Task prompt:
Repeat the listing exactly, line by line, and leave the pictures behind.
__________________________________________________
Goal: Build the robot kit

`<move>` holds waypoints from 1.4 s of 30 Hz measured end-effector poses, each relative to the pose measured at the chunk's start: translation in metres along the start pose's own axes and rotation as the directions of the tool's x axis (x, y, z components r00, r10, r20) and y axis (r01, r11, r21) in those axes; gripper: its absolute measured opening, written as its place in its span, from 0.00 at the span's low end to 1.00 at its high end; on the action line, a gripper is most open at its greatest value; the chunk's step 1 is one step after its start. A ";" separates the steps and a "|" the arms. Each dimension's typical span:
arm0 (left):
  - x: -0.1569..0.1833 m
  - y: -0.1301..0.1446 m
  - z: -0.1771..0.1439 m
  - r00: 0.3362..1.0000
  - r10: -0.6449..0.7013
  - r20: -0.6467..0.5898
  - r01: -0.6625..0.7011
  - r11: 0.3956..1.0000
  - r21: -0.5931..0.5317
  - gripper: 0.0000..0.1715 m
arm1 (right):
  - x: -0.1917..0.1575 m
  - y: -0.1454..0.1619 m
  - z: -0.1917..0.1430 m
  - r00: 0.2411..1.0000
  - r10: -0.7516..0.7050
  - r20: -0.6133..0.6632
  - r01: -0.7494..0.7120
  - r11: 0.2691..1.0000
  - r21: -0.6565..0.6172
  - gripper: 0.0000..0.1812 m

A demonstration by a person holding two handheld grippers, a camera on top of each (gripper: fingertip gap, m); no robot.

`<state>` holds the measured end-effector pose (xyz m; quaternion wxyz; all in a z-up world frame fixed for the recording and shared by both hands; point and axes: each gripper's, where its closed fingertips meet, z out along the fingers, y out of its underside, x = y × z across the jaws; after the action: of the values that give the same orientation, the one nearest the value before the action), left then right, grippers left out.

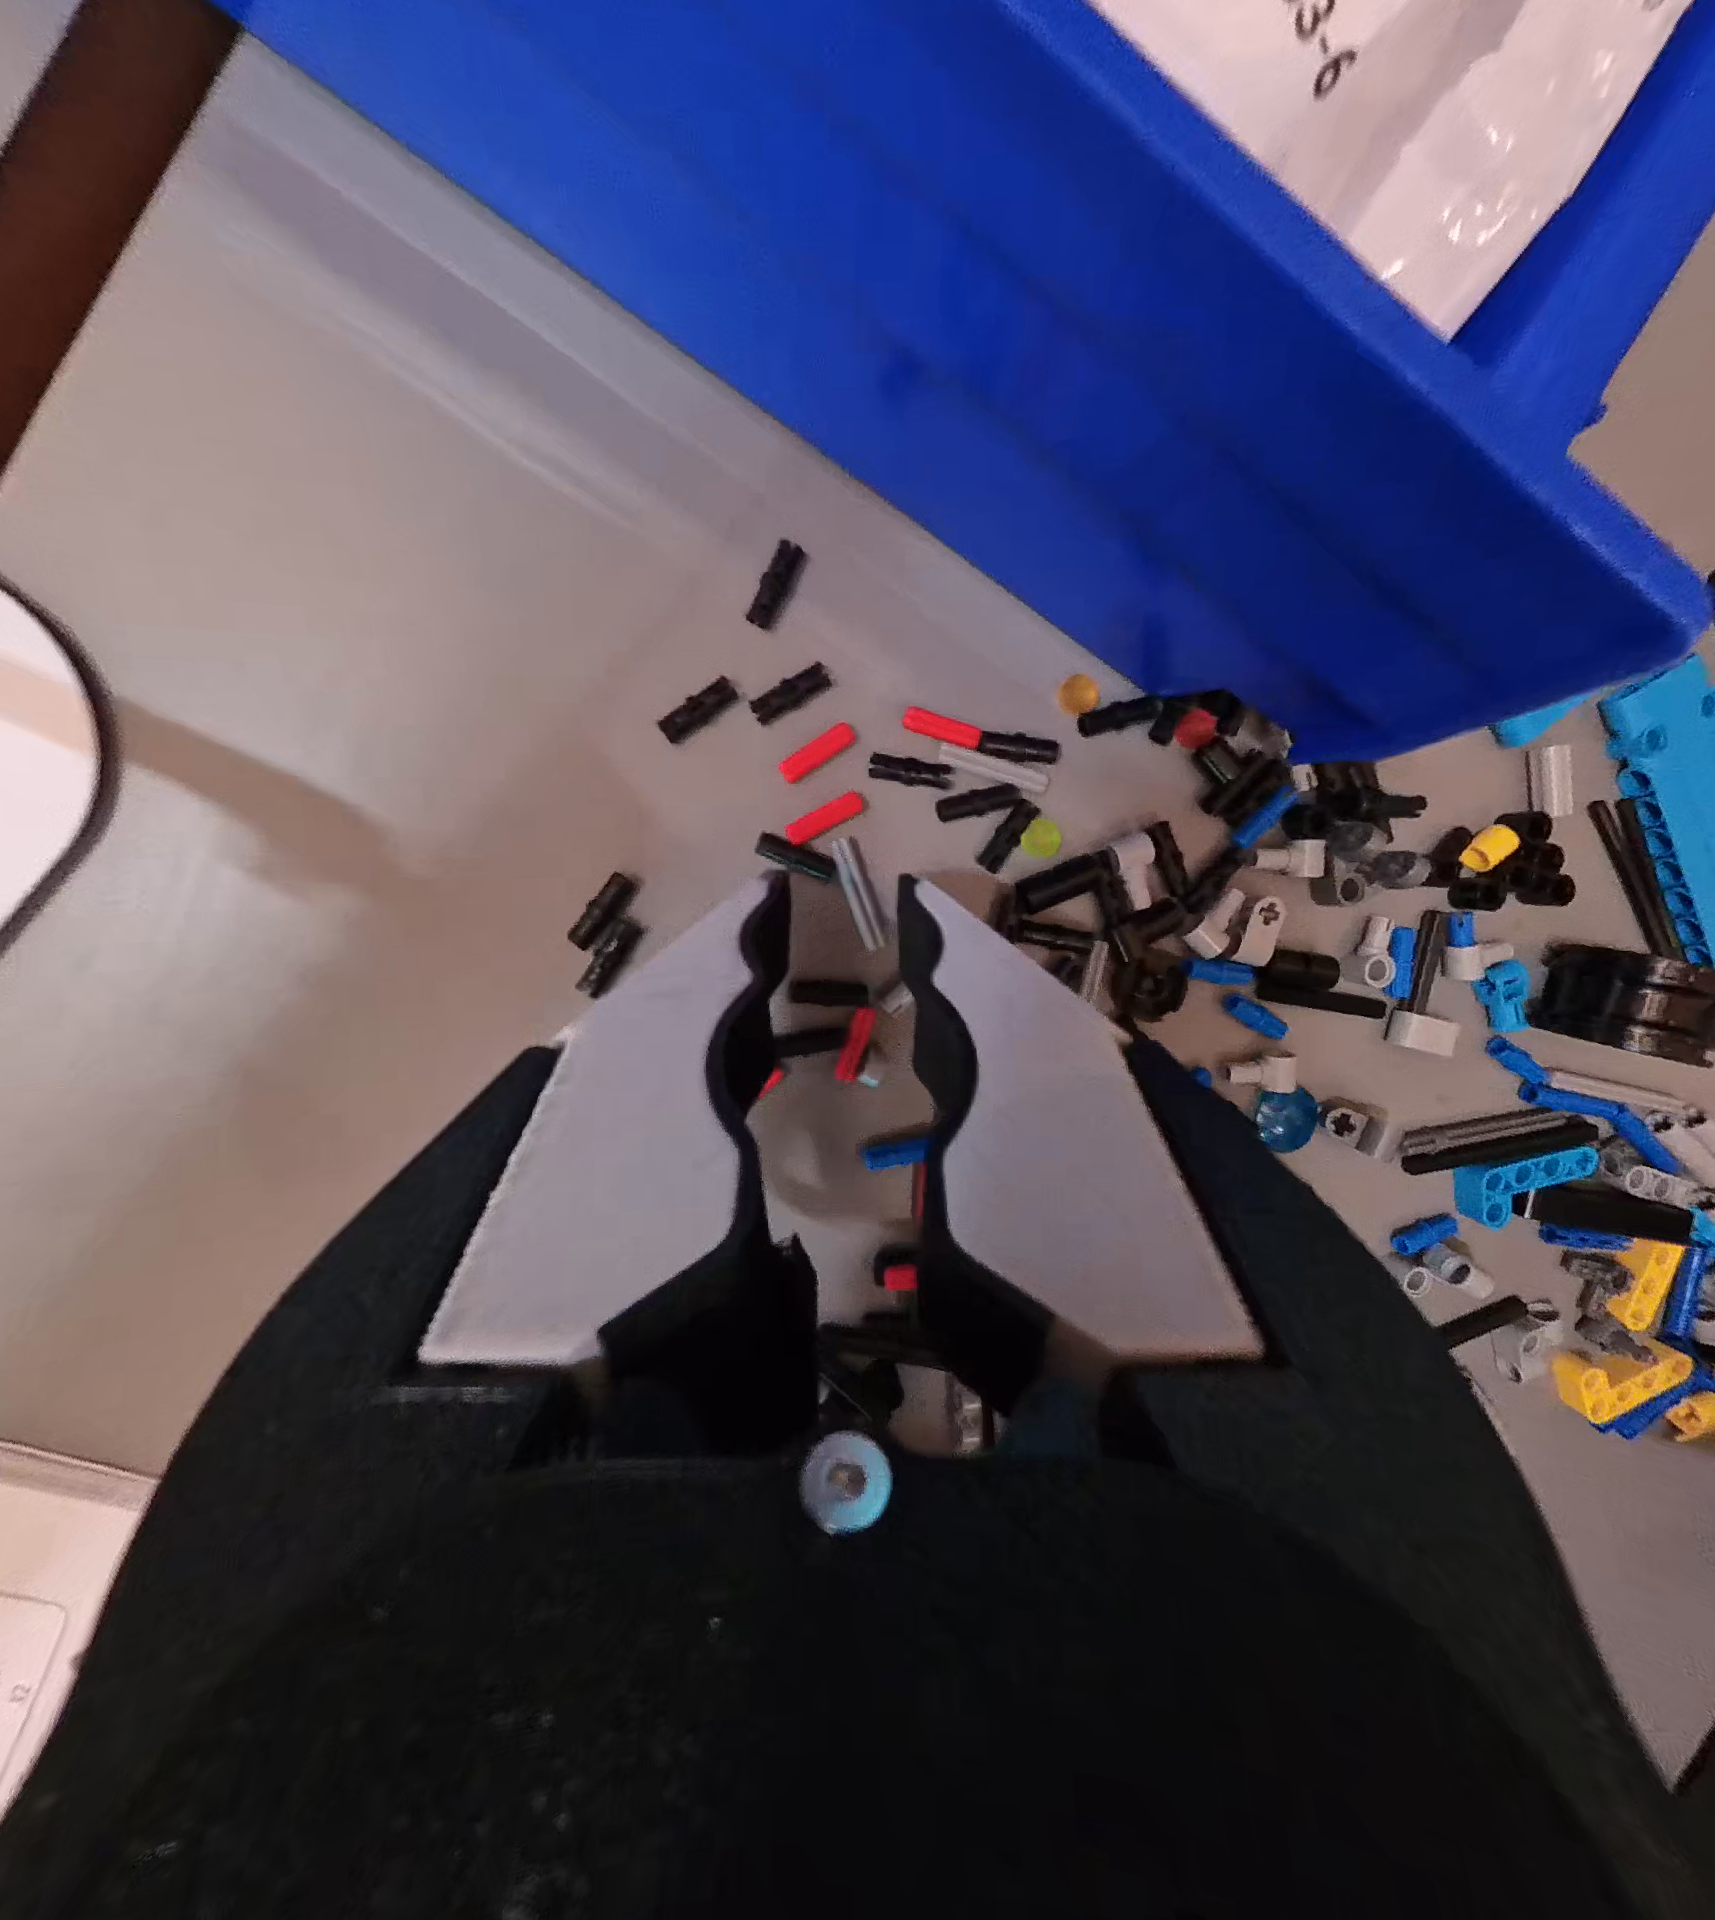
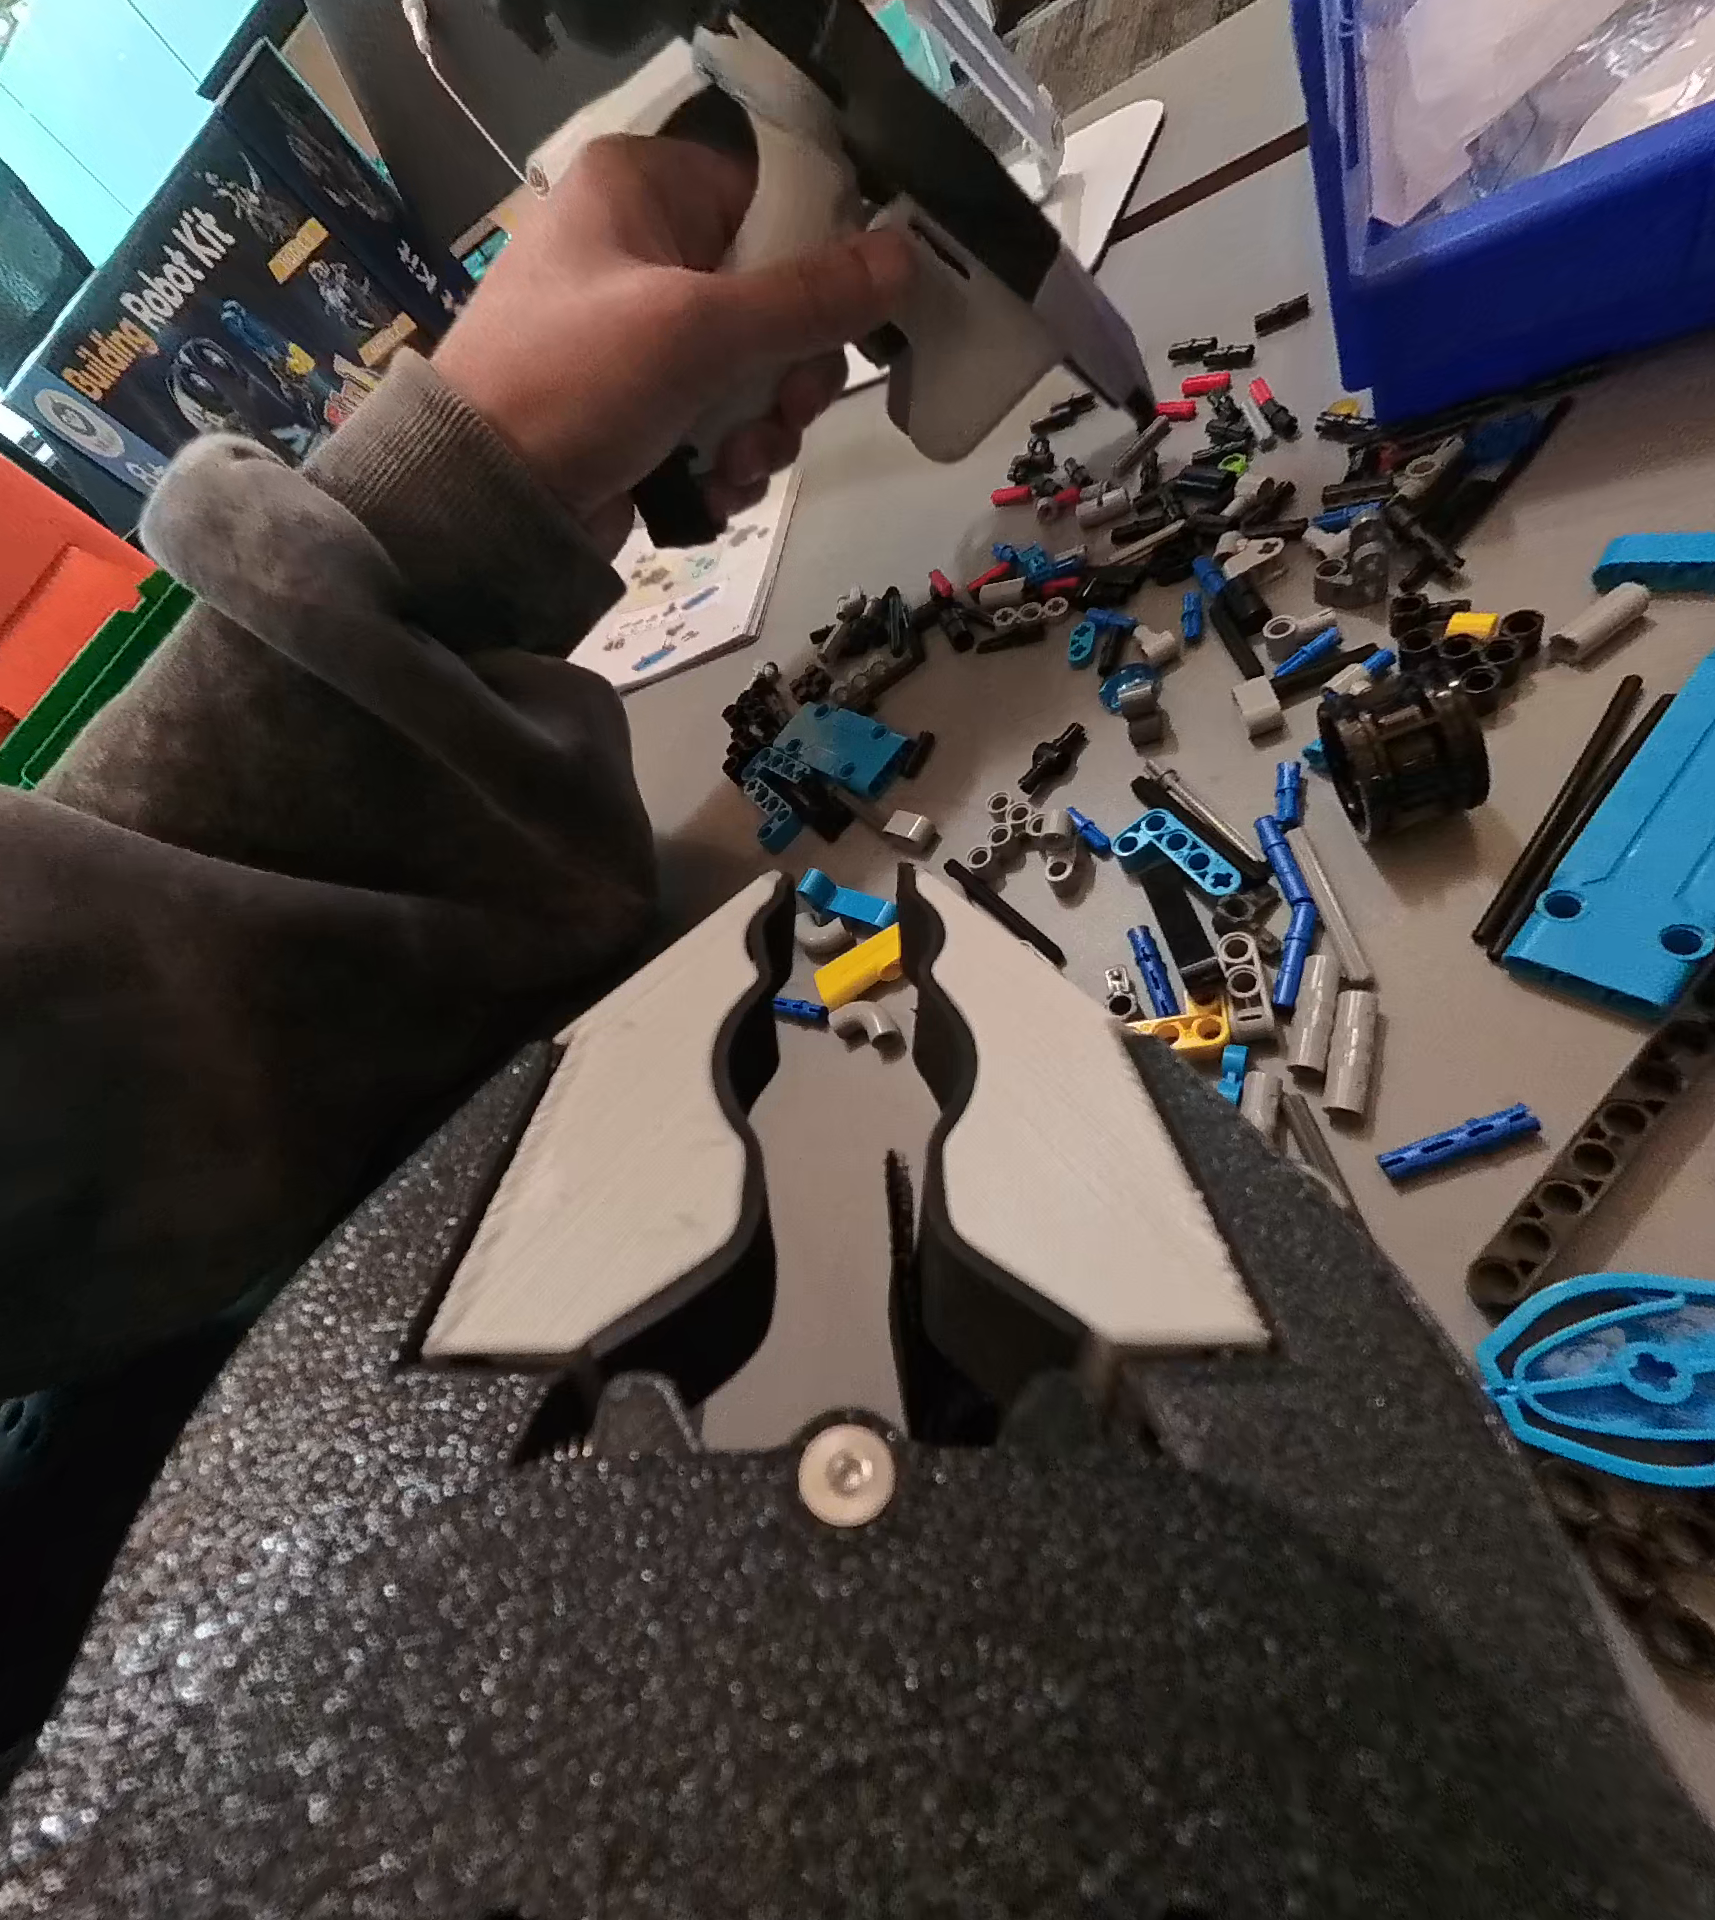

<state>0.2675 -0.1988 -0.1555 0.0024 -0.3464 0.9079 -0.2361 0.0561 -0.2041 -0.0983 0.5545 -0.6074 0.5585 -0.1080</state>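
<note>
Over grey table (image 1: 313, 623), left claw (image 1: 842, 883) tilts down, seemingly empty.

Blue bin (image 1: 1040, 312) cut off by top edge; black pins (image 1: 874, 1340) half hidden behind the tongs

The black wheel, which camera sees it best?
The right wrist view shows the black wheel best: it is sharp and unblocked, with its ribbed side and hollow hub visible. In the left wrist view the wheel lies near the picture's edge, smaller and flattened.
</note>
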 end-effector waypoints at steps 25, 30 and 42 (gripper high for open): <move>-0.087 0.141 -0.174 0.929 0.314 0.198 -0.276 0.941 -0.195 0.02 | 0.000 0.002 0.002 1.000 0.006 0.002 -0.006 1.000 -0.017 0.11; -0.134 0.223 -0.202 0.944 0.234 0.235 -0.160 0.942 -0.296 0.02 | 0.002 0.001 0.000 1.000 0.002 -0.015 -0.002 1.000 -0.008 0.11; -0.166 0.325 -0.206 0.958 0.176 0.228 -0.022 0.834 -0.551 0.02 | 0.006 0.004 0.002 0.998 -0.010 -0.057 0.008 1.000 -0.029 0.11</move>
<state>0.1553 0.2043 -0.1392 0.0399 -0.3136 0.9453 0.0803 0.0572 -0.2068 -0.1051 0.5291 -0.6146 0.5727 -0.1197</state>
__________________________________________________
Reply to the exercise:
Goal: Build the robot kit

`<move>` holds waypoints from 1.4 s of 30 Hz measured end-effector poses, each relative to the pose measured at the chunk's start: translation in metres along the start pose's own axes and rotation as the directions of the tool's x axis (x, y, z components r00, r10, r20) and y axis (r01, r11, r21) in those axes; gripper: its absolute measured opening, written as its place in its span, from 0.00 at the span's low end to 1.00 at its high end; on the action line, a gripper is most open at its greatest value; the chunk's step 1 is one step after its start. A ";" separates the steps and a "|" the arms. Each dimension's typical span:
arm0 (left):
  - x: -0.1569..0.1833 m
  - y: -0.1301..0.1446 m
  - z: -0.1771..0.1439 m
  - r00: 0.3362..1.0000
  - r10: -0.6449..0.7013
  - r20: -0.6467..0.5898
  - r01: -0.6625..0.7011
  - r11: 0.3956..1.0000
  - r21: -0.5931..0.5317
  - gripper: 0.0000..0.1715 m
arm1 (right):
  - x: -0.1917..0.1575 m
  - y: -0.1454..0.1619 m
  - z: -0.1917..0.1430 m
  - r00: 0.2411..1.0000
  - r10: -0.7516..0.7050
  - r20: -0.6133..0.6632
  - r01: -0.7494..0.7120
  - r11: 0.2691..1.0000
  - r21: -0.6565..0.6172
  - gripper: 0.0000..0.1812 m

A demonstration by a person holding two handheld grippers, a camera on top of each (gripper: fingertip gap, m); no robot.

`<state>` holds the measured end-effector pose (xyz m; quaternion wxyz; all in a z-up world frame fixed for the recording and shared by both hands; point and axes: each gripper's, where its closed fingertips meet, z out along the fingers, y out of its underside, x = y × z across the jaws; after the action: of the values that give the same orientation, the one nearest the value before the action), left then right, grippers left out.


<state>0.2675 -0.1988 -0.1555 0.0024 -0.3464 0.9079 -0.2361 0.0561 -0.2041 -0.0983 0.5545 -0.6074 0.5585 -0.1080</state>
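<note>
Over grey table (image 1: 313, 623), left claw (image 1: 842, 883) tilts down, seemingly empty.

Blue bin (image 1: 1040, 312) cut off by top edge; black pins (image 1: 874, 1340) half hidden behind the tongs

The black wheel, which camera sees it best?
The right wrist view shows the black wheel best: it is sharp and unblocked, with its ribbed side and hollow hub visible. In the left wrist view the wheel lies near the picture's edge, smaller and flattened.
</note>
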 end-effector waypoints at steps 25, 30 and 42 (gripper high for open): <move>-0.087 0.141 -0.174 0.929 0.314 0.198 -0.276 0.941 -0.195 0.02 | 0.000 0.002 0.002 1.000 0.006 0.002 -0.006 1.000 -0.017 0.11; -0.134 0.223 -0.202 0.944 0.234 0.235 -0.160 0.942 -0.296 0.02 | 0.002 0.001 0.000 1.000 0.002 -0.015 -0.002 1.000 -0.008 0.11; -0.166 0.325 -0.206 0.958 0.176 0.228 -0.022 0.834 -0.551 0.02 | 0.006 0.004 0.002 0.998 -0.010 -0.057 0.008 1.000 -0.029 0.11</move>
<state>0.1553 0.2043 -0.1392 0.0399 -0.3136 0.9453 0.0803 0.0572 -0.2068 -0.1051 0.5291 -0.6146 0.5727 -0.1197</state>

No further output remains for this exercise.